The Three Lights of Sailor Moon's final season in both male and female form.

Wake Up, America! There’s an Entire Season of Sailor Moon You Probably Haven’t Seen

Trans characters, you say? How about singing, dancing, beautiful boys that are secretly female soldiers from outer space?

by Paige Katherine Bradley
|
Jun 4 2018, 12:06pm

The Three Lights of Sailor Moon's final season in both male and female form.

I know you know Sailor Moon, since it’s simply the best. But most of you are probably moving through this life woefully unaware there’s an entire season of the stuff that has only recently begun creeping its way onto North American shores (legally, at least). It’s called “Sailor Stars,” and it’s the last of the original run of 200 episodes from the 1990s. What have you missed?? Oh, let me tell you.

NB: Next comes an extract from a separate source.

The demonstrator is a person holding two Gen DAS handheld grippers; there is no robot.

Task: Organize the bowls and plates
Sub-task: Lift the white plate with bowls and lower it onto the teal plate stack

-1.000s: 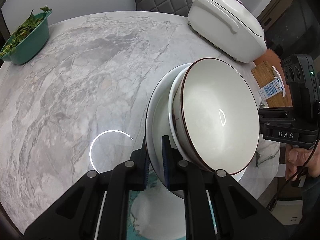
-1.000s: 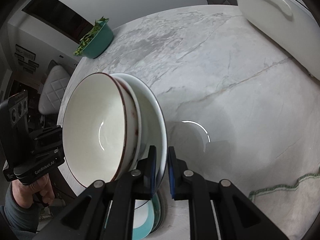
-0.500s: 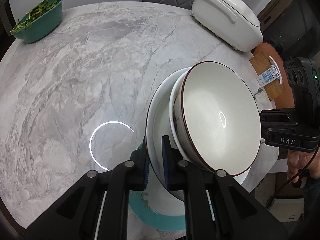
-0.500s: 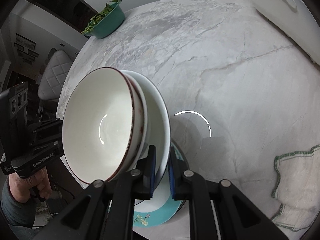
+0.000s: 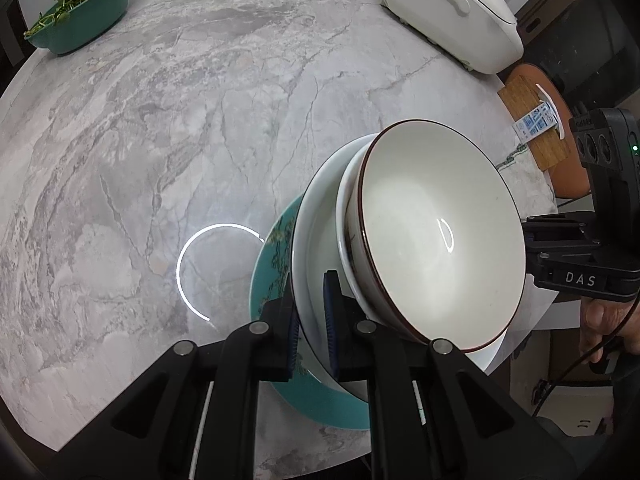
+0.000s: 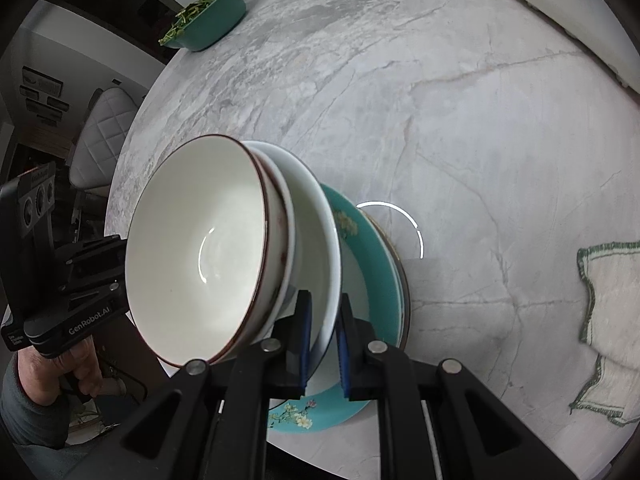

Let’s not start at the beginning, but instead skip right ahead to what I care about, because this is my article after all. There are three new main characters/Sailor soldiers (don’t you dare say scouts in my presence, dweeb) added to the cast in “Sailor Stars,” a trio of pop idols called the Three Lights that enroll in our heroine Usagi’s high school. Named Seiya, Yaten, and Taiki, they appear to be talented teenage bishounen, which would be more than enough, but it quickly becomes apparent they’re doing double duty on Earth as interstellar aliens looking for their princess from space. And…they’re actually women, turning into their femme identities when they’re ready to fight as Sailor Star Fighter, Sailor Star Healer, and Sailor Star Maker.

Seiya, getting femme.

This show came out in 1997. I know visibility is a big deal in the golden age of American television, but anime has been playing fast and loose with gender and sexuality for so long, rarely devoting a single episode to anyone’s “coming out,” and actively playing to heterosexuals’ voyeuristic interest in same sex romance, all while American film and TV slogs through waves of cis straight people “dealing” with the fact that gay or trans people exist. It’s fascinating how animation and manga explored these ideas with such ease then and continues to do so, despite coming from a country not necessarily renown for outstanding gender equality or gay rights. In Sailor Moon, it’s much more of an issue that Seiya falls in love with Usagi because she is committed to her long-term boyfriend (and future husband) Mamoru, who in this season is away “studying in America” (I…won’t spoil what that turns out to be a euphemism for in this show), than that Seiya is actually an alien woman! Sailor Moon gently turns him down, rather than losing her mind. If that’s not a model of how to accept people and respect their feelings, I just don’t know what is.

But fret not my fellow freaks, there is hope now: though it’s a bit of a mess organizationally, Viz Media’s website is now streaming the last season (it starts at episode 167 and the Three Lights pop up in 173). Watch with someone you love, and then drift off to sleep with crescent moons dancing in your head.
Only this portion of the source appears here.